» **Supplied records**
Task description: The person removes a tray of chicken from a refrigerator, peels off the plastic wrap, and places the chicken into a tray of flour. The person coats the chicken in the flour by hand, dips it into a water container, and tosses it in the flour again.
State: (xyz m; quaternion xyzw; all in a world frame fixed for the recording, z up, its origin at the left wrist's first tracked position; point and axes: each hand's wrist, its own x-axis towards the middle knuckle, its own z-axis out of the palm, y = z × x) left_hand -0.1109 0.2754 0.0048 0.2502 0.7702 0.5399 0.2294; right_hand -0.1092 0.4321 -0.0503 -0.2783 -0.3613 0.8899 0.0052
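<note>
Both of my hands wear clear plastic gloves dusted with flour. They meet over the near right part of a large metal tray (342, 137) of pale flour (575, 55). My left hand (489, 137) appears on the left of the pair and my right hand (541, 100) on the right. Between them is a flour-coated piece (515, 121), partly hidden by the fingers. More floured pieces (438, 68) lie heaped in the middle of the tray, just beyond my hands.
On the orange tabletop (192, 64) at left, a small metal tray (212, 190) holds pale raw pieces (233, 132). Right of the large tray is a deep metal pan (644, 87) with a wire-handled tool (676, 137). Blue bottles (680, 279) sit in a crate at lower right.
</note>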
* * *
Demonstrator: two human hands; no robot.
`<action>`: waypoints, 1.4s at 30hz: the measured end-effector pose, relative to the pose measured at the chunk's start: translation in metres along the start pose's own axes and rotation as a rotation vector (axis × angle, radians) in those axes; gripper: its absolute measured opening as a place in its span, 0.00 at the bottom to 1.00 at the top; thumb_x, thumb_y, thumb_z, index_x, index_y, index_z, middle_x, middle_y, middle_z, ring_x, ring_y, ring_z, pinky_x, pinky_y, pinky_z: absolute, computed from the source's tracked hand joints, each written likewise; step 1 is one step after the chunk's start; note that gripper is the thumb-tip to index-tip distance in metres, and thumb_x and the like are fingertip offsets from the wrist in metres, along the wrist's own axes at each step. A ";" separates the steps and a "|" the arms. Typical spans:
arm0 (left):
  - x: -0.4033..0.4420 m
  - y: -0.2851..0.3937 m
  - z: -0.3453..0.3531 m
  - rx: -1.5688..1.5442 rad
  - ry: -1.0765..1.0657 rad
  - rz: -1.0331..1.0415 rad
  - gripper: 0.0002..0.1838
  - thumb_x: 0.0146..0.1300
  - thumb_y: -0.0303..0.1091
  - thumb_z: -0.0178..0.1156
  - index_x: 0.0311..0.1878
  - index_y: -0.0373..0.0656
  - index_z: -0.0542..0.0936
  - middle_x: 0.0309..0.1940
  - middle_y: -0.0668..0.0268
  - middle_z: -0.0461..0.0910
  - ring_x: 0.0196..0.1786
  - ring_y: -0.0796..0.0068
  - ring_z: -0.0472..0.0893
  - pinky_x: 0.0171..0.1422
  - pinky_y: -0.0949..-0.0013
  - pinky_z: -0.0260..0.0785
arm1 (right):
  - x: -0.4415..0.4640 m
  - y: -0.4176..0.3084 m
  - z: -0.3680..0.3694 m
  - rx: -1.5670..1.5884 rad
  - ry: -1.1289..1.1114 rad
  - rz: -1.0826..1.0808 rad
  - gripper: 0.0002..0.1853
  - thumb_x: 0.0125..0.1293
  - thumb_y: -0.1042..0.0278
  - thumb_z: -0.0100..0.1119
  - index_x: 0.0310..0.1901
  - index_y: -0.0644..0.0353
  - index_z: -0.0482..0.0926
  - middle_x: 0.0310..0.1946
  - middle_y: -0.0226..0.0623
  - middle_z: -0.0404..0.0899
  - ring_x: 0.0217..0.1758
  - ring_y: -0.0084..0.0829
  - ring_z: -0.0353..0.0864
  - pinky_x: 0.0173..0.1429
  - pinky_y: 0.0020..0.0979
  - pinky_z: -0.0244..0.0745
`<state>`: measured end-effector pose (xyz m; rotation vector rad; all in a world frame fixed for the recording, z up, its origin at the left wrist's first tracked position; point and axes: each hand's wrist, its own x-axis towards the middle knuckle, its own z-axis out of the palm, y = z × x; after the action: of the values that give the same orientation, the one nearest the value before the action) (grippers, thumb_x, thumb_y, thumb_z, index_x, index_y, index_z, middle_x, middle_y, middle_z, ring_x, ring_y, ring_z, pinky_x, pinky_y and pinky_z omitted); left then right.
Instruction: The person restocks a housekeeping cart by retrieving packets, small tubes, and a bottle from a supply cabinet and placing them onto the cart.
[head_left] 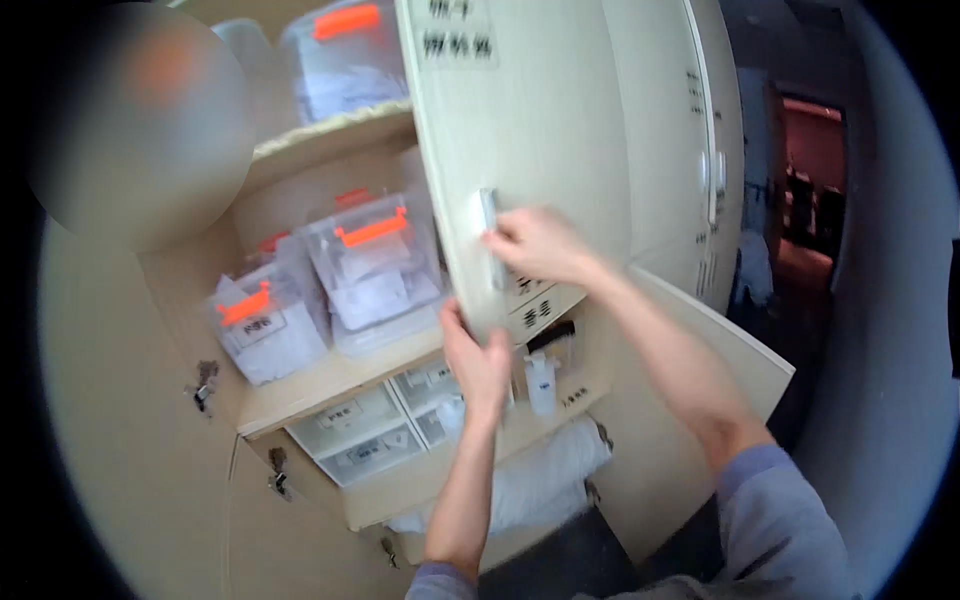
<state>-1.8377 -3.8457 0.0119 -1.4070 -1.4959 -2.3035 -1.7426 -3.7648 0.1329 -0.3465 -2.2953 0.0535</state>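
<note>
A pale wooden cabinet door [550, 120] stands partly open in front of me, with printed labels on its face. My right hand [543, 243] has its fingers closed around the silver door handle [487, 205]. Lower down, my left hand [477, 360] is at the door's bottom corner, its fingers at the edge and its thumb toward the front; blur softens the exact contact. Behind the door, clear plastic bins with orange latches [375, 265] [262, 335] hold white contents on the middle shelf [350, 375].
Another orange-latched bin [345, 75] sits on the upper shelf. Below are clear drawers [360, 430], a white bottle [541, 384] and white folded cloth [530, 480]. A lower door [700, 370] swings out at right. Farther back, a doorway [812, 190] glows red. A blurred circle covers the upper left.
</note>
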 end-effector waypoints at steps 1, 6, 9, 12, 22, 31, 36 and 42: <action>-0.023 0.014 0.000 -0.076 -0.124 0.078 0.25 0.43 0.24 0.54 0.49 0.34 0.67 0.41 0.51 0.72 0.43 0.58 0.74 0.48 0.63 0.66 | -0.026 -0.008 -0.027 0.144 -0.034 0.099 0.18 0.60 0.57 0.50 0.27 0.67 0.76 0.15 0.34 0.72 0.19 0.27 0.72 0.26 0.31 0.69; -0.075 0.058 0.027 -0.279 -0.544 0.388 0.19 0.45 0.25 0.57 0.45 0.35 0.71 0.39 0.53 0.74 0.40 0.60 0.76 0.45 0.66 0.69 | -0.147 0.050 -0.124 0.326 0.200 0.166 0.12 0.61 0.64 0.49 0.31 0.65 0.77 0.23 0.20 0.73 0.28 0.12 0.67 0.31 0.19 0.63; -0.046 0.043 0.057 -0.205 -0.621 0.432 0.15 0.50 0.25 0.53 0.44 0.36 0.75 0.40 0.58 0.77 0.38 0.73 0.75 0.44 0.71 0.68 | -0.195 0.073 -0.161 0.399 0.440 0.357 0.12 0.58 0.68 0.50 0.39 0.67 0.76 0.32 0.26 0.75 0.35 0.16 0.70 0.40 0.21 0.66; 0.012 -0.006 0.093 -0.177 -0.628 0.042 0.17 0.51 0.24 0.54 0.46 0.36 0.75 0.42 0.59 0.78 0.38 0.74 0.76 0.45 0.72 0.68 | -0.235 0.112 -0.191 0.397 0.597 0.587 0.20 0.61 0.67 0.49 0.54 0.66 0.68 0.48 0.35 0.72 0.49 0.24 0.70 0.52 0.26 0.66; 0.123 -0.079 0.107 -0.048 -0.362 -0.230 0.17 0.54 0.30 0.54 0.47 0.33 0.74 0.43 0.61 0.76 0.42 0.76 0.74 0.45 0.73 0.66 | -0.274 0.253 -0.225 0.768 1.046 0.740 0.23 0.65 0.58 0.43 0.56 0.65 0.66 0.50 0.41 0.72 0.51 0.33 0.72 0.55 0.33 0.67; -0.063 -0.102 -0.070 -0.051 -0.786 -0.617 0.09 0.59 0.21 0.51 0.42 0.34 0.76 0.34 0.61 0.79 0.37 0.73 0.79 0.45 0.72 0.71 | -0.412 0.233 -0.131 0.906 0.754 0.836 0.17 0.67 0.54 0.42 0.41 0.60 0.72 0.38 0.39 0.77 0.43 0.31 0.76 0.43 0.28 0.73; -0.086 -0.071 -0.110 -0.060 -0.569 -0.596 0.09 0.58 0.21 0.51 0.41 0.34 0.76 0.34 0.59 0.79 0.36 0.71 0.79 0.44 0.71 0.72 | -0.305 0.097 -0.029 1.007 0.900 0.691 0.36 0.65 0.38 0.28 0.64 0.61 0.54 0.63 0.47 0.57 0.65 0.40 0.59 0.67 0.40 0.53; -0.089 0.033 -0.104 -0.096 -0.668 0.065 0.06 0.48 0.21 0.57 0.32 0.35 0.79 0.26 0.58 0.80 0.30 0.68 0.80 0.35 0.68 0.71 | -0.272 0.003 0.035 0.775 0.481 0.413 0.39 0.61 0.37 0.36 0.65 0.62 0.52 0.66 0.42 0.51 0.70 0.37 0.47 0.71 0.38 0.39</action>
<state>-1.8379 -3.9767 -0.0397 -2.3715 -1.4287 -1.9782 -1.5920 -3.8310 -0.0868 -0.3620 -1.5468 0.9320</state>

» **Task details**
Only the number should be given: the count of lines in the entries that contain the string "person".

» **Answer to this task**
2